David,
Here are my comments on how to import XMLCh into 'C' language
products supported by XALAN libraries (i.e. XalanCAPI.h).
XERCES-C build creates the <xercesc/util/Xerces_autoconf_config.hpp>
include file to contain a variety of platform specific information.
This include file is normally accessed by <xercesc/util/XercesDefs.hpp>.

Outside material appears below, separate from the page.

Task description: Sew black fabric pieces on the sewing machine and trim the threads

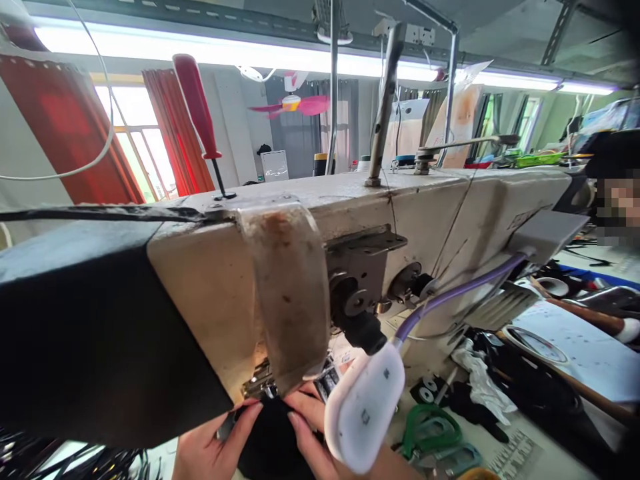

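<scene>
Below the needle area of a white industrial sewing machine (480, 213) lies a piece of black fabric (270, 443). My left hand (213, 445) has thumb and fingers closed on the fabric's left edge. On its right edge, close to the metal presser foot (269, 388), my right hand (313, 430) pinches the cloth, partly hidden behind a white lamp head (367, 407). A cloudy plastic guard (293, 293) hangs in front of the needle, which I cannot see.
The lamp's purple flexible neck (450, 293) crosses the machine's front. Green-handled scissors (430, 427) lie on the table at the right, near black cloth pieces (530, 393) and a roll of tape (535, 345). A red-handled screwdriver (195, 103) stands upright on the machine. Another person (620, 200) is partly visible at far right.
</scene>
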The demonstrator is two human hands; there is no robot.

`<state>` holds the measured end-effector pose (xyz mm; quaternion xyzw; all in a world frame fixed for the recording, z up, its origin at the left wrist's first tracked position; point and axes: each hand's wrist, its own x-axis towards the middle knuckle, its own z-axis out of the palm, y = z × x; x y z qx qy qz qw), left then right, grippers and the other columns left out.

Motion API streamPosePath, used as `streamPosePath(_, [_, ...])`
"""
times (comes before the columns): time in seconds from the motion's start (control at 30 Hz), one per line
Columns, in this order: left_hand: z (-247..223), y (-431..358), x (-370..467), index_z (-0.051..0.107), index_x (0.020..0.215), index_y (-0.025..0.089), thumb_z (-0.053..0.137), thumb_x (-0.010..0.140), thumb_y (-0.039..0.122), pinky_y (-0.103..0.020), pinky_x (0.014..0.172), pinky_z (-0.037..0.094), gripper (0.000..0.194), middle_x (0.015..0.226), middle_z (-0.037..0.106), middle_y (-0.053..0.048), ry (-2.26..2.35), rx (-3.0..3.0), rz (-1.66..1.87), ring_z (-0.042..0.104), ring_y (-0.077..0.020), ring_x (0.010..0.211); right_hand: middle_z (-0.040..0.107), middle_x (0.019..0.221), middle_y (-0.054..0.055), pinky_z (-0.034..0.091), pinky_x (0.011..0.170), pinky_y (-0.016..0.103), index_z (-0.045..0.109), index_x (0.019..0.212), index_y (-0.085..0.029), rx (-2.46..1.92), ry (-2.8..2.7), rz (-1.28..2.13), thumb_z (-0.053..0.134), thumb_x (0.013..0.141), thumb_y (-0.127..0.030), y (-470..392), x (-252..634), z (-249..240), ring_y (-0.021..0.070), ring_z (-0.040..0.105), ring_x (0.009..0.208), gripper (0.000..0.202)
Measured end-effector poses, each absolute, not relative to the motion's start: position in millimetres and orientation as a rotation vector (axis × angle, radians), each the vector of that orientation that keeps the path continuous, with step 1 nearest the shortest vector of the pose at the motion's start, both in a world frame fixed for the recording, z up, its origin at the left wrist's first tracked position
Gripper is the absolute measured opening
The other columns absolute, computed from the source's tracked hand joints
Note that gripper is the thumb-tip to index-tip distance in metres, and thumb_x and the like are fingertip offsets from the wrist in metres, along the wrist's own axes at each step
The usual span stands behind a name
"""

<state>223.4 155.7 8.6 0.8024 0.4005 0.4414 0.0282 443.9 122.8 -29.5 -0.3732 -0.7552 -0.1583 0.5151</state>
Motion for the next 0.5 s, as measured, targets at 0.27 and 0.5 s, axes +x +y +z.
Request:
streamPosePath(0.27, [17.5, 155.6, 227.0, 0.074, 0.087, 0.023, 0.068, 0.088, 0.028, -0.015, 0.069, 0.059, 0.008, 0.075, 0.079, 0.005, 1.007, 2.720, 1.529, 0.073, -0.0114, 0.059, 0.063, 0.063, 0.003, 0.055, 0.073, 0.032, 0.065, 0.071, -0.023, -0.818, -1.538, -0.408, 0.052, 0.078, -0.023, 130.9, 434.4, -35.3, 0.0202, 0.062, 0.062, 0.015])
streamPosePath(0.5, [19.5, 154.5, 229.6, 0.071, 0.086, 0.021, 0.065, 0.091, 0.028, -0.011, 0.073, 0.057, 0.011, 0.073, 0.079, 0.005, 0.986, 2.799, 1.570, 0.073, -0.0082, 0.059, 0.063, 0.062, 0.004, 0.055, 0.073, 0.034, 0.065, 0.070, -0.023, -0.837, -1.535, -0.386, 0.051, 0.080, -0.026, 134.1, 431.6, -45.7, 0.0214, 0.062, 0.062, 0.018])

XERCES-C for UNIX configures Xerces_aucoconf_config.hpp to contain
#define SIZEOF_WCHAR_T sizeof(wchar_t)
#define XERCES_XMLCH_T wchar_t
typedef XERCES_XMLCH_T XMLCh;
The wchar_t may be 16-bit or 32-bit depending upon the system libraries
installed on any given platform. XERCES-C only uses wchar_t to store
UTF-16 data.
XERCES-C for Windows GNU configures Xerces_autoconf_config.hpp to contain
if wchar_t is found
#define XERCES_XMLCH_T wchar_t
else
#define XERCES_XMLCH_T unsigned short
typedef XERCES_XMLCH_T XMLCh;
XERCES-C for Visual Studio replaces Xerces_autoconf_config.msvc.hpp with
a copy of Xerces_autoconf_config.hpp which contains
#ifdef _NATIVE_WCHAR_T_DEFINED
# define XERCES_XMLCH_T wchar_t
#else
# define XERCES_XMLCH_T unsigned short
#endif
typedef XERCES_XMLCH_T XMLCh;
-------------
The international unicode support for GNU systems is referenced
using a 32-bit wchar_t data type.
Microsoft Windows uses a 16-bit wchar_t to store UTF-16 unicode
or their own MBCS multi-byte character set.
-------------
Support of XMLCh import into XalanCAPI.h
Reference the autoconfig in <xalanc/Include/PlatformDefinitions.hpp>
to resolve XMLCh when a 'C' compiler is used. The autoconfig file
has no C++ language dependencies whereas XercesDefs.hpp has C++
namespace scope declarations.
#if defined(__cplusplus)
#include <xercesc/util/XercesDefs.hpp>
#else
#include <xercesc/util/Xerces_autoconf_config.hpp>
#endif
Note: XalanCAPI.h has the following typedef that requires XMLCh.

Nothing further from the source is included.